Three years ago Spanish telco giant Telefónica established Alpha, a lab in Barcelona staffed by around 100 people, working in stealth on innovative technology that holds the promise of a potential new revenue streams. The person running all things AI at the lab is Pascal Weinberger, 21.
Weinberger is originally from Germany and like many other computer programmers is self-taught. He dropped out of a bachelor’s degree, having “enrolled to keep my parents happy,” but by 15 had already taken several remote courses in programming at MIT. He went on to work for Google’s Brain team on image translation, and dabbled in tech investing.
Today he’s exploring new approaches to machine learning in the hope of building “empathic,” ethical software that can also become a new revenue stream for Telefónica and potentially reach millions of its customers.

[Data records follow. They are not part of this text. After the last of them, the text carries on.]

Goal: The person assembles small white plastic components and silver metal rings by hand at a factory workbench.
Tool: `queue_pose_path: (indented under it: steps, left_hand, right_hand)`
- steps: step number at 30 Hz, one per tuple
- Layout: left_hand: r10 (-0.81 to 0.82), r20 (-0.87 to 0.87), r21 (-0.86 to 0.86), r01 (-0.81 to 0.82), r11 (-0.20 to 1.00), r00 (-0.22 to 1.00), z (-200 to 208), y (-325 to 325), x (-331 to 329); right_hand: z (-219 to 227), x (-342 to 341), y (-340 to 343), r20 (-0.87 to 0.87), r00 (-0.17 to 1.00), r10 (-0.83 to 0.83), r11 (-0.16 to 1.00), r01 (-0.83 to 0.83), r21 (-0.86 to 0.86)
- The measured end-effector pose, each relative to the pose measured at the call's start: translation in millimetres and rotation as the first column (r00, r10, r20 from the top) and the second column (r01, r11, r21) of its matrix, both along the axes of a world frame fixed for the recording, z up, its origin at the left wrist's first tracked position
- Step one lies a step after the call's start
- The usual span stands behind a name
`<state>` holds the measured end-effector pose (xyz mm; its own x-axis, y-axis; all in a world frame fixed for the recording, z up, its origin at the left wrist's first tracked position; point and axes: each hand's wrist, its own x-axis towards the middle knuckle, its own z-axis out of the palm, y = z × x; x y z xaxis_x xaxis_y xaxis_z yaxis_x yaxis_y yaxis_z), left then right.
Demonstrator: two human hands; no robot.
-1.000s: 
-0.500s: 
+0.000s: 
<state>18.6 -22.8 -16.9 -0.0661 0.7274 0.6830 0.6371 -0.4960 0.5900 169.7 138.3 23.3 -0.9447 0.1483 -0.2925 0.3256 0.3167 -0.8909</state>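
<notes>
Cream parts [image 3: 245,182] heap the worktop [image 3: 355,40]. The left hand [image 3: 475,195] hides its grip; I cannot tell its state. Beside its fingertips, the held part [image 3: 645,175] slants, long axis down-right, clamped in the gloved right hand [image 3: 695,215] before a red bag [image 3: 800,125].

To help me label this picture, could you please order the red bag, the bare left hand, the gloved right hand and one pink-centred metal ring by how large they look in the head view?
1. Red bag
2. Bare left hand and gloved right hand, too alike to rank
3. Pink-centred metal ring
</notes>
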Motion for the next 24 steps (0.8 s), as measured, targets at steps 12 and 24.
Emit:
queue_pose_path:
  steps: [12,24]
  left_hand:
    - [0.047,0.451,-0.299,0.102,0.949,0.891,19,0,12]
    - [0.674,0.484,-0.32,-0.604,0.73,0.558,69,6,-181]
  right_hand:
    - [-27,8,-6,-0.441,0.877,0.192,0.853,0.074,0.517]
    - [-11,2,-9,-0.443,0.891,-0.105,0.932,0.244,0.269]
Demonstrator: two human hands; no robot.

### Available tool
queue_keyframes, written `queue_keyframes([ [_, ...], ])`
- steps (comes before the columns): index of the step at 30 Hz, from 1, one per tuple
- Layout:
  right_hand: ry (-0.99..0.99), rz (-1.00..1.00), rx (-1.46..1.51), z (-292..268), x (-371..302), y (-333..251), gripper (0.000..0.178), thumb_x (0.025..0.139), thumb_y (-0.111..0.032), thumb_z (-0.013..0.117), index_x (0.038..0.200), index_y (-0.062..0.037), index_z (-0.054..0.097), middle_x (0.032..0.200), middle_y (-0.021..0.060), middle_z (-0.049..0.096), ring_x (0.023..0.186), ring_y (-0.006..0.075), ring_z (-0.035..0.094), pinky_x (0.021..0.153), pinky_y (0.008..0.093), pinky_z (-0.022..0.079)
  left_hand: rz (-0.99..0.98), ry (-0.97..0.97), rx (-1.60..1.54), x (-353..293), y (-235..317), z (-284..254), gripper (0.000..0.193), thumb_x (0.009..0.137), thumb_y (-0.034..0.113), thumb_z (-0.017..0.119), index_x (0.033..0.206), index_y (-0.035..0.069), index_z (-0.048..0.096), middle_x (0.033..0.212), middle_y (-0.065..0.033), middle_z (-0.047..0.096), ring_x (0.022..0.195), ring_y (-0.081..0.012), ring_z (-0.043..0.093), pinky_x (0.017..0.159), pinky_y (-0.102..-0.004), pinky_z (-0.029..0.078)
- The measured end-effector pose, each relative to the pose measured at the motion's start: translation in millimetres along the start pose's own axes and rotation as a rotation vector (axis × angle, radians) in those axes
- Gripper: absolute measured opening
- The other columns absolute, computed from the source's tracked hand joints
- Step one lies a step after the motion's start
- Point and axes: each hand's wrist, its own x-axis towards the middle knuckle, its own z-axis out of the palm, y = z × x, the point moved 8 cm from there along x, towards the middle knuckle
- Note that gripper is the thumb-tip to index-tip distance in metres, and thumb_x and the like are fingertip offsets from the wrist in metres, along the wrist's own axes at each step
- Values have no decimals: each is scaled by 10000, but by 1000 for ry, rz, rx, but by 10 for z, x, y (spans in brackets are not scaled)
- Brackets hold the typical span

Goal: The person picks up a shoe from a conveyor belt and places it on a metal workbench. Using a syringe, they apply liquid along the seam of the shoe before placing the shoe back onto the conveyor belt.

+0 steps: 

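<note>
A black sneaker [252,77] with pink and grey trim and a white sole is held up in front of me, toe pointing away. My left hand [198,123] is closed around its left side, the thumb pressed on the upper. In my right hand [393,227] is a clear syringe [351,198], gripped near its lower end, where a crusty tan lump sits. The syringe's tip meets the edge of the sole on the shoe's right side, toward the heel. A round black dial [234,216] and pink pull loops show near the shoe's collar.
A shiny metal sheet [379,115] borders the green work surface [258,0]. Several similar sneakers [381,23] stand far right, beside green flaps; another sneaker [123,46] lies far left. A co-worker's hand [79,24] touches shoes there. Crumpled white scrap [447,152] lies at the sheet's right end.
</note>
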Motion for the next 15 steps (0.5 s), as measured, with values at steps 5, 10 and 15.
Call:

His employer is currently in the business of providing a network connection to 372 million mobile customers around the world, but Telefónica’s net income has fluctuated over the past five years as mobile networking has gradually become a race to the bottom.
Consumers want more data and faster data speeds, but the required infrastructure costs money, and there’s a limit to how much telcos can invest in incremental improvements like speedier, cheaper protocols.
That’s why Weinberger’s AI and machine learning team at Alpha are building something completely different: software that can one day track your daily decisions, and nudge you to make healthier ones. Weinberger refers to this as a “digital service,” called Alpha Health Moonshot.
“Almost all consumer-driven tech is the bad guy on your shoulder,” says Weinberger, referring to the cartoon image of a protagonist with a devil and angel nudging them to make decisions. The Web offers a wealth of free online services that are designed to not only be addictive, but promote constant consumption, he argues.
“We are trained by everything to consume more. … What we’re trying to do is balance it out by building the ‘good guy’ on your shoulder.”
The service will use machine-learning techniques to monitor daily activity and make suggestions. “It will be a service that monitors your decision making and day-to-day life, and from that it helps you make better decisions and live a healthier life,” says Weinberger.
“It’ll understand that you’re eating chocolate because you’re frustrated and try to give you an alternative path.”
Telefónica is giving its moonshot projects a runway of roughly five years before they have to start turning themselves into commercial products.